I agree with Elyse’s comments on the nature of Digital Immigrants as outline in Prensky’s article. The concept that all people who are immigrants to the digital world have some foot placed in past is problematic for me too. I believe the concept tha people who were born in a period where digital technology had already taken a firm hold could be native speakers of the digital language. Language like all cultural constructions is learned. There are people in the teaching profession who have been using computer technology for longer than there students have been alive and are just as connected through networking and technology as their students. This seems to be dismissed in Presnky’s thesis.

I agree with your comments about the potenital for digital native teachers in changing the face of teaching and learning using digital technology. We are the vanguard.

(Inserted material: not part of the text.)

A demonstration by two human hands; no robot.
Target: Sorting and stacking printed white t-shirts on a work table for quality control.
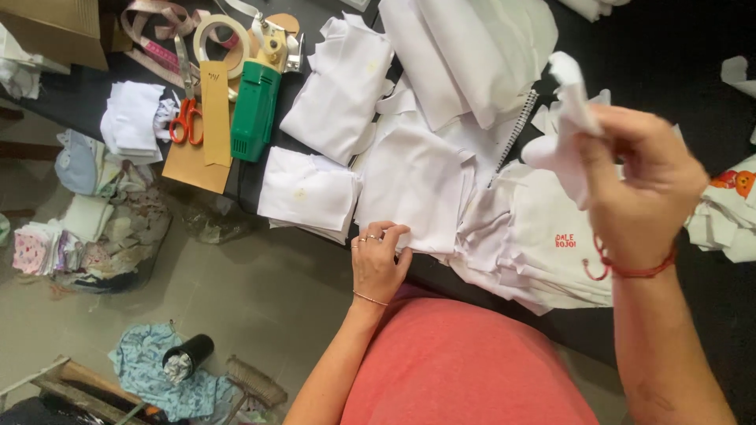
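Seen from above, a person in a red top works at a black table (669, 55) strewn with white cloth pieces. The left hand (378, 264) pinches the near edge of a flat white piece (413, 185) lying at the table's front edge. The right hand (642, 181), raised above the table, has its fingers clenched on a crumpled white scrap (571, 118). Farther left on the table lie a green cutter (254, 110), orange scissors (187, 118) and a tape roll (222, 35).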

Fricken sweet.

Category:  Reactionary Posts     

The Movie Metaphor

Papert suggests that the implementation of computer technology in schools can be analogised to a number of different advances in technology throughout history. I particularly like his movie metaphor. In some regards the metaphor is simplistic in that it doesn’t take into account the limtations of the technology. The tendency to recreated the existing task with the addition of the technology may not neccessarily be a choice. Just like electricity, film required a number of other technological inventions in order to move from the basic filmed play to modern cinema. A single camera set up with a play acted out, usually out doors, was a direct result of the limited technology. There were no high powered studio lights, no in camera effects, no zoom or fade. In order to develop a language the cinema pioneers had to develop technologies.

It is much the same with education. Simply introducing computers to the classroom is nothing more than adding technology to the pre-existing play of education. It is what we do with the technology and how we develop the way we educate around the technology that is of the most importance. And we need to develop and adapt new technologies to support our digital classroom.

I like the movie metaphor because it can be so easily related to using technology in the classroom. haveing a single camera set up to capture a student role play may be an effective way of deconstructing the way that a class’ performance worked but it hardly effective use of technology. To fully intergrate DV into an English classroom would require the use of short projects where the students use the technology to create works from beginning to end. They would write, shoot, edit and present their work using technology. That would be integrated use of technology.